High Demand, New Data, and Open-Source Software Help Produce Publication on Small Business in Congressional Districts

By Richard Schwinn, Research Economist

The Office of Advocacy frequently receives requests for small business statistics. In most cases, the information is already curated in one of the 20-plus publications that Advocacy publishes each year. Occasionally, a request may require digging into federal statistical agencies’ data for analysis.[1] Unfortunately, there are also times when the requested data is unavailable. One such example has been requests for information on small business activity within specific congressional districts.

Previously, the best response to questions about congressional districts was to provide adjoining county or state level statistics. To properly address this topic, Advocacy has been working with the Census Bureau to generate small business statistics for the congressional districts by industry.[2] Last year, Census made this data available in table format.

This year, to make the most of the new data for small business stakeholders, Advocacy has launched a new publication, the Congressional District Profiles. The new report includes congressional district maps showing self-employment levels by Census tracts as well as statistics on small business prevalence, employment and payroll by industry. The district profiles are an addition to Advocacy’s small business profile series, which provide user-friendly snapshots of national, state, territory and now congressional-district-level small business statistics.

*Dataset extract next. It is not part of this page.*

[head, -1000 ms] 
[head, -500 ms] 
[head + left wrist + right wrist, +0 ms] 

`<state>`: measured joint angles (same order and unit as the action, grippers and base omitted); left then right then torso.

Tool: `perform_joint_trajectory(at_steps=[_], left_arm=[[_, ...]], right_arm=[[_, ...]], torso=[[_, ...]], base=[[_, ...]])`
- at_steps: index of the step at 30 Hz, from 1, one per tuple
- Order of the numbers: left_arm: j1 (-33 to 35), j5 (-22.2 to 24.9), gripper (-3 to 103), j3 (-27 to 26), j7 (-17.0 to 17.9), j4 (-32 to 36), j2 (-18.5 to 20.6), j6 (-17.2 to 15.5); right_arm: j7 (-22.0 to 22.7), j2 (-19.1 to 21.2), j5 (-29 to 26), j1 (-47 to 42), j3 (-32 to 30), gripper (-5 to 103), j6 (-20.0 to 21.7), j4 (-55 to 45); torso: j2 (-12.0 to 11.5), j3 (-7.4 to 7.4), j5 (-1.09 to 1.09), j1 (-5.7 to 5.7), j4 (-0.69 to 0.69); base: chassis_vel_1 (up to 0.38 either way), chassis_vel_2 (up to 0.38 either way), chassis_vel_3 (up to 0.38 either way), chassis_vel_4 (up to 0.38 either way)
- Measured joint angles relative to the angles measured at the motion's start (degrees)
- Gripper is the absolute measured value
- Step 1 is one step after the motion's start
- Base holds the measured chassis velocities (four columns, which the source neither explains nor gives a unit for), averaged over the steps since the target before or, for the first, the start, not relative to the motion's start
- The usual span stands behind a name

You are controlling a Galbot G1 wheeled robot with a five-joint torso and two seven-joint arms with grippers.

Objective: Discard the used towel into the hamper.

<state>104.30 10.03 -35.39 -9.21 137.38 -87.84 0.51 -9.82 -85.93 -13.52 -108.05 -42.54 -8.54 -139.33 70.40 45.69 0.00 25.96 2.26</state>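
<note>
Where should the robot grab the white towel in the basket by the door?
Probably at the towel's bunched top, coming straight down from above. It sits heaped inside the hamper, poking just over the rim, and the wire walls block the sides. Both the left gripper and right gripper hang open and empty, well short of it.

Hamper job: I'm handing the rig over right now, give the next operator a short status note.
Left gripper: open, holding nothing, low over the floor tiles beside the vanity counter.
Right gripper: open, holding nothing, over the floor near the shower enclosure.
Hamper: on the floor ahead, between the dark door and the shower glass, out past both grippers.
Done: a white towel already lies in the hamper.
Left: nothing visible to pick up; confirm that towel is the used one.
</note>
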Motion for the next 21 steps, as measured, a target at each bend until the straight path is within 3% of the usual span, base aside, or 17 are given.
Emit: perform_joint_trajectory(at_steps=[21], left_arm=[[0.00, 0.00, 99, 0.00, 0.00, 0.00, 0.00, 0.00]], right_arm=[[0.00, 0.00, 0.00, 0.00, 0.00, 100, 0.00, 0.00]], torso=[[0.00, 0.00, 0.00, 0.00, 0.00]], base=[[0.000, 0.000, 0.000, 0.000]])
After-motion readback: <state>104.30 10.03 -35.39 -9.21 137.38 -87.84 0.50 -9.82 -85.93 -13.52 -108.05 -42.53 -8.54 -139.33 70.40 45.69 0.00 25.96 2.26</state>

The 436-page Congressional District Profiles is generated using open-source software and the techniques of reproducible research. Research is considered to be reproducible if non-experts can easily recreate the results. Reproducibility techniques fundamentally lower the cost of generating periodic reports. The standard word-processor/spreadsheet workflow requires manual copying and formatting of hundreds of figures and tables for each report. Instead, by using RStudio, the R development environment for statistical computing and graphics, and a reproducible framework, one needs only to design a single profile. Next the data for each district was fed into the document to create all 436 profiles.[3] Using this efficient process, Advocacy will be able to easily generate new editions of the series for future SUSB data releases.

[1] The Office of Advocacy is not a data collection agency, and it relies on federal statistical agencies to produce publicly available data on small businesses. Advocacy uses this data when calculating small business statistics and producing its research on small businesses.

[2] Advocacy provides funding to the Census Bureau to help produce the Statistics of US Businesses, or SUSB. The process of collecting, verifying, compiling survey data causes a two-year lag between the time SUSB’s data is collected and when it is published. Data for 2015 and 2016 are now available, and data for 2017 is expected to be released soon.

[3] While many libraries were used in the development of this project, two were indispensable: tigris, by Kyle Walker, which facilitates access to Census map files, and knitr, by Yihui Xie, which manages report generation.